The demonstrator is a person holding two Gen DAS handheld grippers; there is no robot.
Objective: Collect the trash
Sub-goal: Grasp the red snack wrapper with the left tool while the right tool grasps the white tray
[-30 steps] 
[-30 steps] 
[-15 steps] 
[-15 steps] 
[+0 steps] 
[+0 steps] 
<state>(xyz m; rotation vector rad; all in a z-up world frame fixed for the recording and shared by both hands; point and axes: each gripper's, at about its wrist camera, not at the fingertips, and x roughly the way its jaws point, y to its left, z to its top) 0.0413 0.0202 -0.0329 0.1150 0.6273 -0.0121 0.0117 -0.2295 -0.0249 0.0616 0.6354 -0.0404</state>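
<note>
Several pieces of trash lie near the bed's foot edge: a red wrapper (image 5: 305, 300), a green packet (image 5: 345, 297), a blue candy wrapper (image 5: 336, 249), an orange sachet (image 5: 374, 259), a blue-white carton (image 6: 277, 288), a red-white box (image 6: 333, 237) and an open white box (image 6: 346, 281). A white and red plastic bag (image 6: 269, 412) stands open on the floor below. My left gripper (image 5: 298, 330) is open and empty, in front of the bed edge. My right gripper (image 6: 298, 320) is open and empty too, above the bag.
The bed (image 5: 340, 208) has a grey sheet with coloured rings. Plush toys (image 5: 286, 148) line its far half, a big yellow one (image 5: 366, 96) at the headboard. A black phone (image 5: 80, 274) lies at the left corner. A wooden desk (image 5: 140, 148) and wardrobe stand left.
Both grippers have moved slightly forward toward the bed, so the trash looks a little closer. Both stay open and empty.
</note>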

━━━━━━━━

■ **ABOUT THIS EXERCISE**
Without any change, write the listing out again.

■ **SOLUTION TO THE EXERCISE**
The demonstrator is a person holding two Gen DAS handheld grippers; there is no robot.
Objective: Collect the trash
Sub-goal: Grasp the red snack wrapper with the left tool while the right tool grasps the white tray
[-30 steps] 
[-30 steps] 
[-15 steps] 
[-15 steps] 
[+0 steps] 
[+0 steps] 
<state>(xyz m; rotation vector rad; all in a z-up world frame fixed for the recording and shared by both hands; point and axes: each gripper's, at about its wrist camera, not at the fingertips, and x roughly the way its jaws point, y to its left, z to its top) 0.0413 0.0202 -0.0329 0.1150 0.6273 -0.0121 0.0117 -0.2295 -0.0249 0.0616 0.6354 -0.0404</state>
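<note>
Several pieces of trash lie near the bed's foot edge: a red wrapper (image 5: 305, 300), a green packet (image 5: 345, 297), a blue candy wrapper (image 5: 336, 249), an orange sachet (image 5: 374, 259), a blue-white carton (image 6: 277, 288), a red-white box (image 6: 333, 237) and an open white box (image 6: 346, 281). A white and red plastic bag (image 6: 269, 412) stands open on the floor below. My left gripper (image 5: 298, 330) is open and empty, in front of the bed edge. My right gripper (image 6: 298, 320) is open and empty too, above the bag.
The bed (image 5: 340, 208) has a grey sheet with coloured rings. Plush toys (image 5: 286, 148) line its far half, a big yellow one (image 5: 366, 96) at the headboard. A black phone (image 5: 80, 274) lies at the left corner. A wooden desk (image 5: 140, 148) and wardrobe stand left.
Both grippers have moved slightly forward toward the bed, so the trash looks a little closer. Both stay open and empty.
</note>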

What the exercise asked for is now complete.